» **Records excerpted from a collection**
•••

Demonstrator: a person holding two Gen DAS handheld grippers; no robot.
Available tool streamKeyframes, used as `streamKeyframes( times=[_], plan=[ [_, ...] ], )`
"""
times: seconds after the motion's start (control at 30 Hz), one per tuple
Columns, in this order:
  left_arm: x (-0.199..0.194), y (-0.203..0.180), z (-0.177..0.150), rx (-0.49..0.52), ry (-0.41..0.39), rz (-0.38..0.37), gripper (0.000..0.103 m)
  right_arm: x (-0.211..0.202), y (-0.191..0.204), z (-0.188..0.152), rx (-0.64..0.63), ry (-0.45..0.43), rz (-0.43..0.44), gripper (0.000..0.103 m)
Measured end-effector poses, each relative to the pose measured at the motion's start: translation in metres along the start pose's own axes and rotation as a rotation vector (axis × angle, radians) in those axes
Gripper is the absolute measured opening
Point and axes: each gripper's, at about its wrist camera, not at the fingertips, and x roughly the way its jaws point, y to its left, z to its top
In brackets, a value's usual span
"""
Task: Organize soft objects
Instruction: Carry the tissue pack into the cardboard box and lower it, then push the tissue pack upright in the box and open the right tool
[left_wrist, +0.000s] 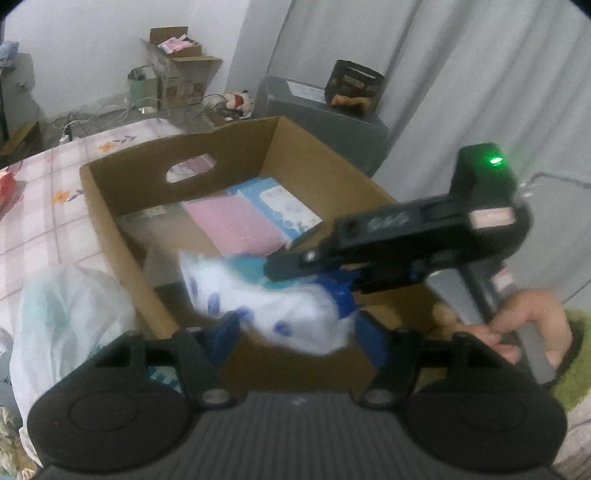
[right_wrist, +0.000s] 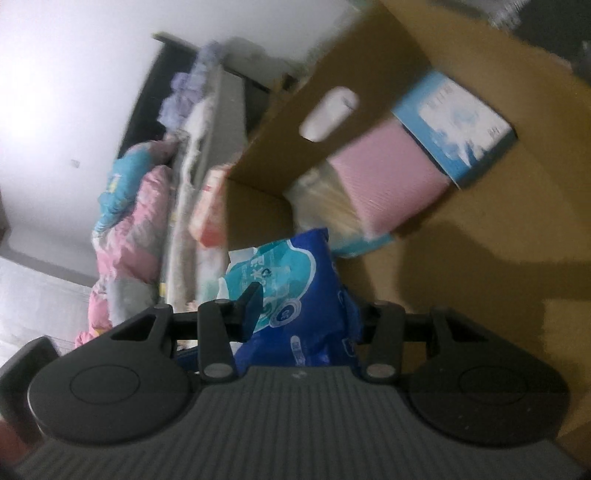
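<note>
An open cardboard box (left_wrist: 122, 236) stands on the bed and holds a pink pack (left_wrist: 232, 225) and a light blue tissue pack (left_wrist: 280, 206). My right gripper (left_wrist: 332, 280) reaches in from the right, shut on a blue and white soft pack (left_wrist: 266, 306) that it holds over the box's near end. In the right wrist view that pack (right_wrist: 295, 295) sits between my right gripper's fingers (right_wrist: 303, 310), in front of the box (right_wrist: 461, 258) with its pink pack (right_wrist: 384, 181) and blue pack (right_wrist: 454, 129). My left gripper (left_wrist: 299, 332) is open and empty, just in front of the held pack.
A white plastic bag (left_wrist: 62, 317) lies on the checked bedsheet (left_wrist: 48, 206) left of the box. A grey cabinet (left_wrist: 325, 118) and an open carton (left_wrist: 181, 70) stand behind. Bedding is piled in the right wrist view (right_wrist: 133, 221).
</note>
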Motion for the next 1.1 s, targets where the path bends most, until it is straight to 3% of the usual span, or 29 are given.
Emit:
streamKeyframes(
  times=[0.13,0.3,0.47,0.63,0.73,0.9,1.1],
  plan=[
    [-0.023,0.000,-0.001,0.019,-0.053,0.001,0.074,0.025,-0.013,0.000,0.006,0.061,-0.082,0.042],
    [-0.061,0.003,-0.009,0.011,-0.122,0.018,0.080,0.027,-0.001,-0.010,-0.044,0.064,-0.134,0.042],
    [-0.100,0.021,-0.035,-0.018,-0.171,0.071,0.088,0.023,0.015,-0.017,-0.127,0.065,-0.199,0.045],
    [-0.126,0.040,-0.071,-0.059,-0.187,0.125,0.094,0.039,0.013,-0.028,-0.147,0.184,-0.244,0.046],
    [-0.133,0.052,-0.091,-0.105,-0.186,0.157,0.095,0.053,0.013,-0.027,-0.153,0.207,-0.253,0.049],
    [-0.142,0.071,-0.122,-0.176,-0.186,0.205,0.095,0.060,0.017,-0.021,-0.130,0.166,-0.267,0.045],
    [-0.148,0.092,-0.146,-0.288,-0.206,0.190,0.095,0.059,0.013,-0.018,-0.069,0.093,-0.277,0.039]
  ],
)
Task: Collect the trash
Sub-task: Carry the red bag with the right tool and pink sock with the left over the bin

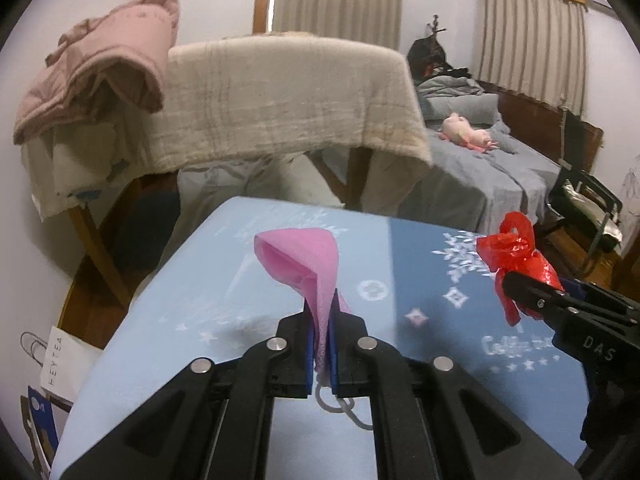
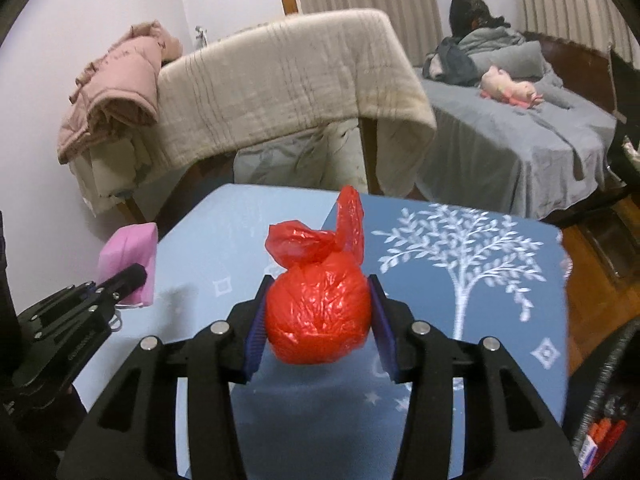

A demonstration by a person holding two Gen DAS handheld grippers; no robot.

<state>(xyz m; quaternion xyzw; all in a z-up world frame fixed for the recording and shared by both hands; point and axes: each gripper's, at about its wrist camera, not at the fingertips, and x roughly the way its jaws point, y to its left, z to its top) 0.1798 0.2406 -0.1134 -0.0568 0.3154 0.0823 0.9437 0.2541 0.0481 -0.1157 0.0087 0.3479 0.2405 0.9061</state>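
Observation:
My left gripper is shut on a pink face mask and holds it above the blue table; a white ear loop hangs below the jaws. My right gripper is shut on a knotted red plastic bag, held above the table. The red bag and right gripper show at the right of the left wrist view. The pink mask and left gripper show at the left of the right wrist view.
Behind the table stands a rack draped with a beige blanket and a pink jacket. A grey bed with a pink plush toy lies to the right. A white paper bag stands by the left wall.

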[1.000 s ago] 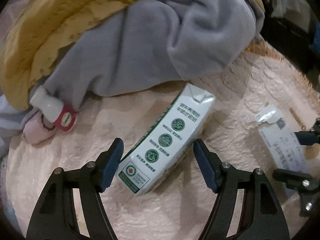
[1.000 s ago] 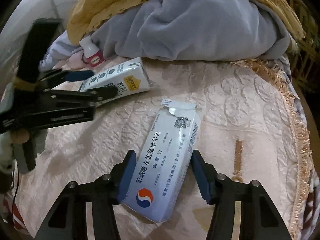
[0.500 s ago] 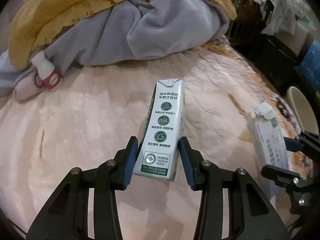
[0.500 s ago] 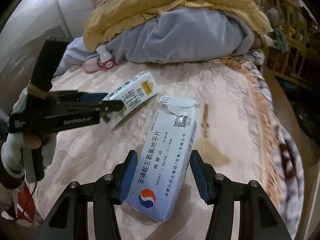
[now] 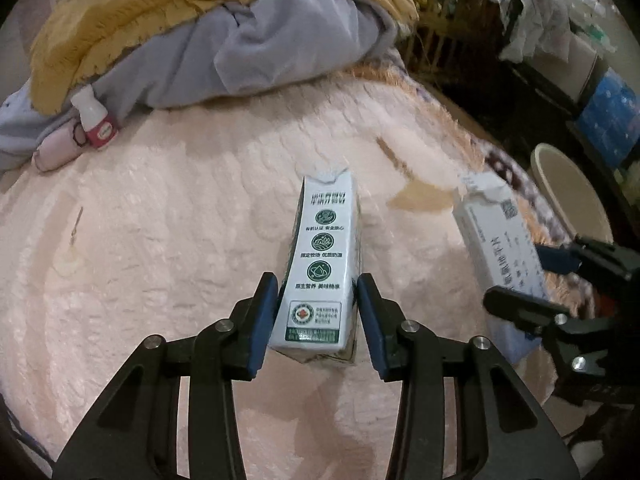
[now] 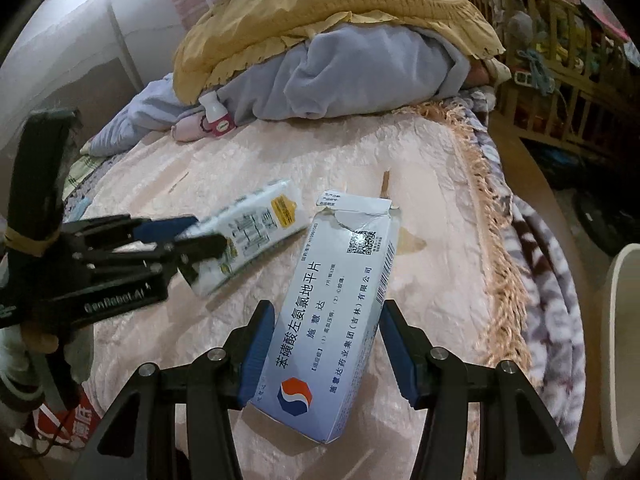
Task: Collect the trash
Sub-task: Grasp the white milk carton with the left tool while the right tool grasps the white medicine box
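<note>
With my left claw (image 5: 316,316) clamped on the milk carton (image 5: 322,272) and my right claw (image 6: 326,350) gripping the medicine box (image 6: 336,312) above the bed (image 5: 160,240), I judged steady, level carrying toward the bin (image 6: 624,352) best.

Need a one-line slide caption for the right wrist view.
Right gripper clamps a torn-open medicine box above the bed; left gripper holds a milk carton alongside.

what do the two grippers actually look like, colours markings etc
Both grippers, left gripper and right gripper, are matte black angular linkages with silver pivot bolts and dark blue finger pads. From the right wrist view, the left one carries white "GenRobot.AI" lettering and a yellow band around its black handle.
</note>
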Tool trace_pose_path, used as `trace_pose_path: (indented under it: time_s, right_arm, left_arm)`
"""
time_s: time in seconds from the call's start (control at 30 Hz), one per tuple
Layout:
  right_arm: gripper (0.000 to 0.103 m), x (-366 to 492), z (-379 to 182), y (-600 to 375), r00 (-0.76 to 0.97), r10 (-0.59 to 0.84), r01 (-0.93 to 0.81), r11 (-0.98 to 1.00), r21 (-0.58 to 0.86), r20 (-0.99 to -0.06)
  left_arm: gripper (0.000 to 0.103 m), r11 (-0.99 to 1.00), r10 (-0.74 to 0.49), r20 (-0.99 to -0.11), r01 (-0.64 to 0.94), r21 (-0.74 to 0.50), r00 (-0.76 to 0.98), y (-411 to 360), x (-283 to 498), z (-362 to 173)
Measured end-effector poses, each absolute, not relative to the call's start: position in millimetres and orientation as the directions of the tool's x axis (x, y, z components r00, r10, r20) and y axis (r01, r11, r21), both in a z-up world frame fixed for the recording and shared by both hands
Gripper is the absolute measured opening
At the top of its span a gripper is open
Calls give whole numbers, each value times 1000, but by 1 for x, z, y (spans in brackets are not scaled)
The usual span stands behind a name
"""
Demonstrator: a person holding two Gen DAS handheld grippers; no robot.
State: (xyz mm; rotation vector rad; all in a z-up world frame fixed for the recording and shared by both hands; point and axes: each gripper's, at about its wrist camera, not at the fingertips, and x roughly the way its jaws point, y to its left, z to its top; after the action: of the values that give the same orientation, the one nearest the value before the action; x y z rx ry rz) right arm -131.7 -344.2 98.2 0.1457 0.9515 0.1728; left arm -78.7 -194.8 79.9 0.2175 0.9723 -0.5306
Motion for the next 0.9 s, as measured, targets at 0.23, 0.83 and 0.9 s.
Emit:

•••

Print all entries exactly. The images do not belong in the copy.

Demonstrator: a person holding two Gen DAS handheld grippers; no robot.
Available tool streamKeyframes, used as `streamKeyframes( times=[_], plan=[ [_, ...] ], )`
"""
times: seconds after the motion's start (control at 30 Hz), one per tuple
Columns, in this order:
  left_arm: x (-0.199..0.194), y (-0.203..0.180), z (-0.177..0.150), rx (-0.49..0.52), ry (-0.41..0.39), rz (-0.38..0.37), gripper (0.000..0.103 m)
  right_arm: x (-0.211..0.202), y (-0.191..0.204), z (-0.188..0.152), rx (-0.64..0.63), ry (-0.45..0.43), rz (-0.43..0.44), gripper (0.000..0.103 m)
Measured end-effector poses, each relative to the pose measured at the motion's start: translation in metres along the start pose's own axes and rotation as a rotation vector (axis × angle, radians) in those axes
Gripper is the absolute measured opening
Point and axes: each gripper's, at about its wrist camera, not at the fingertips, and x roughly the way its jaws point, y to its left, z to its top
In brackets, a value's usual span
"""
Task: Organize soft objects
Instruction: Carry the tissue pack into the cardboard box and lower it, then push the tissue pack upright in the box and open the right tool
[left_wrist, +0.000s] 
[right_wrist, +0.000s] 
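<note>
An open cardboard box (left_wrist: 122, 236) stands on the bed and holds a pink pack (left_wrist: 232, 225) and a light blue tissue pack (left_wrist: 280, 206). My right gripper (left_wrist: 332, 280) reaches in from the right, shut on a blue and white soft pack (left_wrist: 266, 306) that it holds over the box's near end. In the right wrist view that pack (right_wrist: 295, 295) sits between my right gripper's fingers (right_wrist: 303, 310), in front of the box (right_wrist: 461, 258) with its pink pack (right_wrist: 384, 181) and blue pack (right_wrist: 454, 129). My left gripper (left_wrist: 299, 332) is open and empty, just in front of the held pack.
A white plastic bag (left_wrist: 62, 317) lies on the checked bedsheet (left_wrist: 48, 206) left of the box. A grey cabinet (left_wrist: 325, 118) and an open carton (left_wrist: 181, 70) stand behind. Bedding is piled in the right wrist view (right_wrist: 133, 221).
</note>
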Motion for the next 1.1 s, targets where the path bends most, until it is straight to 3% of the usual span, or 29 are given.
Emit:
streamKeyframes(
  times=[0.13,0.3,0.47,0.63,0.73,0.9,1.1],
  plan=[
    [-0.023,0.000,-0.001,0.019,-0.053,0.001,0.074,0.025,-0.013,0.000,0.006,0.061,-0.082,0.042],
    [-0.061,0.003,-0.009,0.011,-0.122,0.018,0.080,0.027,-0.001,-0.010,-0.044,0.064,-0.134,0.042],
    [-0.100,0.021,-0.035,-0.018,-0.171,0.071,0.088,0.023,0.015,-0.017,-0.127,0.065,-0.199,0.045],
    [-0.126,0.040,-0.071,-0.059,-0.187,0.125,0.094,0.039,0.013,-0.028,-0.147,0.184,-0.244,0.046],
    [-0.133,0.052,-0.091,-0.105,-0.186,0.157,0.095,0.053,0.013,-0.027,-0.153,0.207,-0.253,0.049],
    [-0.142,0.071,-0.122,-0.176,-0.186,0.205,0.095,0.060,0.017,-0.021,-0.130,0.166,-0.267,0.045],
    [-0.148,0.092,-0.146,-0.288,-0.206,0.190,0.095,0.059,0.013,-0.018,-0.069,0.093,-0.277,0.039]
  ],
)
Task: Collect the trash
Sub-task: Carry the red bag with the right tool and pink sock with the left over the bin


A demonstration by a person holding two Gen DAS handheld grippers; no robot.

<state>(xyz m; quaternion xyzw; all in a z-up world frame fixed for the recording and shared by both hands; point and axes: each gripper's, at about its wrist camera, not at the fingertips, and x roughly the way its jaws point, y to its left, z to its top) 0.1798 0.2406 -0.1134 -0.0568 0.3154 0.0823 0.9437 0.2541 0.0481 -0.1157 0.0087 0.3479 0.2405 0.9061</state>
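Observation:
My left gripper is shut on a pink face mask and holds it above the blue table; a white ear loop hangs below the jaws. My right gripper is shut on a knotted red plastic bag, held above the table. The red bag and right gripper show at the right of the left wrist view. The pink mask and left gripper show at the left of the right wrist view.
Behind the table stands a rack draped with a beige blanket and a pink jacket. A grey bed with a pink plush toy lies to the right. A white paper bag stands by the left wall.
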
[1.000 s ago] 
[1.000 s ago] 
[0.500 s ago] 
[0.500 s ago] 
[now] 
[now] 
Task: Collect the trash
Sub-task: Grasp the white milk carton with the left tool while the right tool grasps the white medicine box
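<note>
With my left claw (image 5: 316,316) clamped on the milk carton (image 5: 322,272) and my right claw (image 6: 326,350) gripping the medicine box (image 6: 336,312) above the bed (image 5: 160,240), I judged steady, level carrying toward the bin (image 6: 624,352) best.

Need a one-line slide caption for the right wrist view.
Right gripper clamps a torn-open medicine box above the bed; left gripper holds a milk carton alongside.

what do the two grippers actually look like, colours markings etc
Both grippers, left gripper and right gripper, are matte black angular linkages with silver pivot bolts and dark blue finger pads. From the right wrist view, the left one carries white "GenRobot.AI" lettering and a yellow band around its black handle.
</note>
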Tool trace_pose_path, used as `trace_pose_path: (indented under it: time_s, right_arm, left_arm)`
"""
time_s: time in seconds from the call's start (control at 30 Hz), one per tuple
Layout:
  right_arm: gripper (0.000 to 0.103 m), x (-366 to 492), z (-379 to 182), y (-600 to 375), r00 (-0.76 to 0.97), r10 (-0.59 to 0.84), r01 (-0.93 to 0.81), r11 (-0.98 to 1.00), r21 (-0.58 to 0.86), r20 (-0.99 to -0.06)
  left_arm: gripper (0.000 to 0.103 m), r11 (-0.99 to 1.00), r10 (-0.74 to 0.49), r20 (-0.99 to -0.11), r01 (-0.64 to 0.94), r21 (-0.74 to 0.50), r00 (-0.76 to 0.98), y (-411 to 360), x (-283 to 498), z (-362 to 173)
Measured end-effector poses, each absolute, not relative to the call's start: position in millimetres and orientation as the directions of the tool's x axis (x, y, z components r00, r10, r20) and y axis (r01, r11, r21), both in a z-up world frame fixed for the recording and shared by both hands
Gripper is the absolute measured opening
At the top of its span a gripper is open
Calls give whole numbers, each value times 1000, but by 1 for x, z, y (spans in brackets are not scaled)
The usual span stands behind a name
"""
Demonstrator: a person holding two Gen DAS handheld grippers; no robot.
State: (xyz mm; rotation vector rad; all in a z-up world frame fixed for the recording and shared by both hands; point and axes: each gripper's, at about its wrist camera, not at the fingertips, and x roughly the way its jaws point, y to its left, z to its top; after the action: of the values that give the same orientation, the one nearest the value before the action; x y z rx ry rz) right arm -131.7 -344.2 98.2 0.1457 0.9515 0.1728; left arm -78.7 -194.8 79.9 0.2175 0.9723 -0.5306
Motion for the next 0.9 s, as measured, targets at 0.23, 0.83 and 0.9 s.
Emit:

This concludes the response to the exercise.